Given information:
-=-=-=-=-

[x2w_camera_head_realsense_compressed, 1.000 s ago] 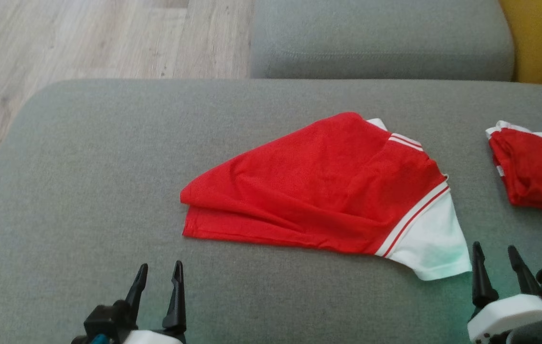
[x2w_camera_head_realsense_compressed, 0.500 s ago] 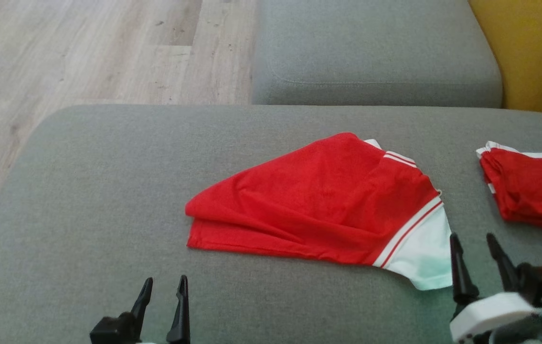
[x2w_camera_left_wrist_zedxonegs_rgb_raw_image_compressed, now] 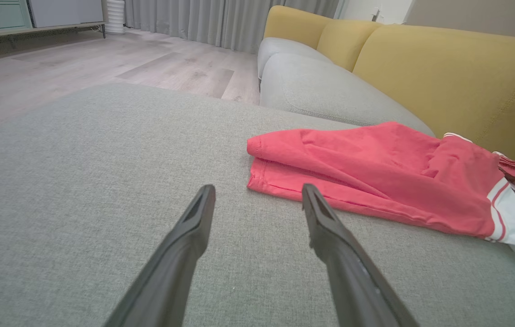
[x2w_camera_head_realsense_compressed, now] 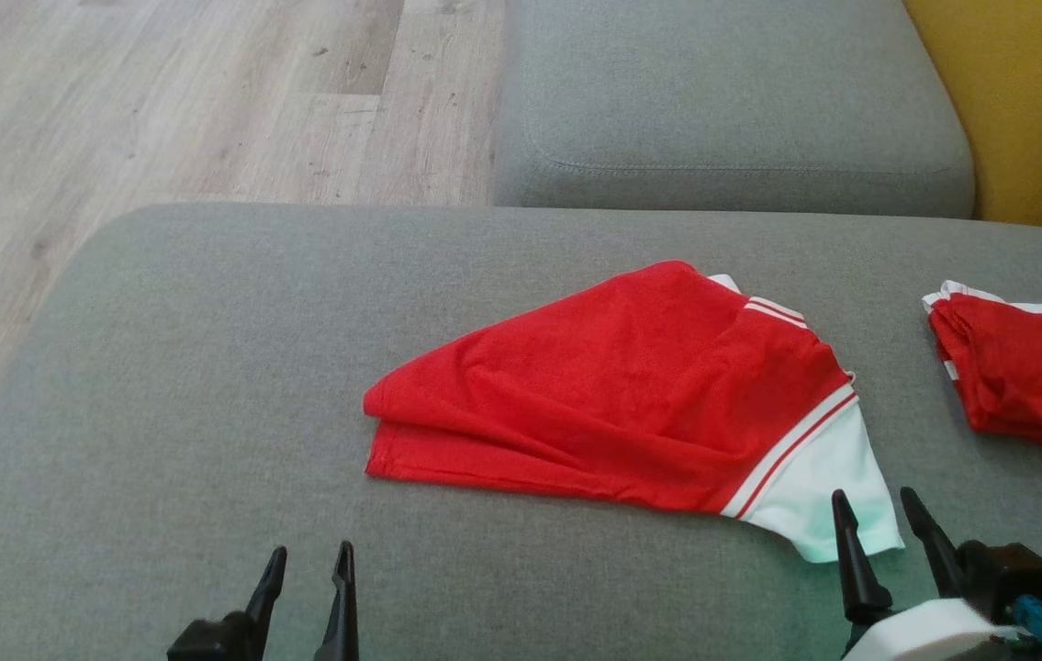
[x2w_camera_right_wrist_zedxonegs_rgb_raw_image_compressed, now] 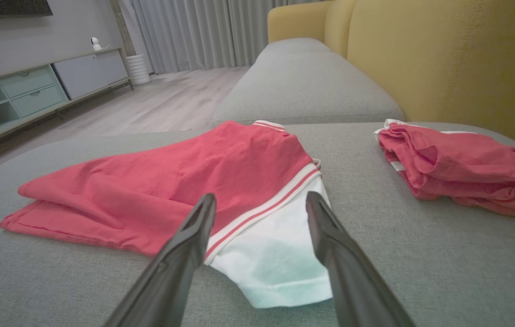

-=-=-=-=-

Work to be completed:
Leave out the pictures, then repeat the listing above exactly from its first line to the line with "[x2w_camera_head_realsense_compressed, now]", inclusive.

The answer:
[x2w_camera_head_realsense_compressed, 1.000 s ago] 
[x2w_camera_head_realsense_compressed, 0.500 s ago] 
[x2w_camera_left_wrist_zedxonegs_rgb_raw_image_compressed, now] 
[x2w_camera_head_realsense_compressed, now] 

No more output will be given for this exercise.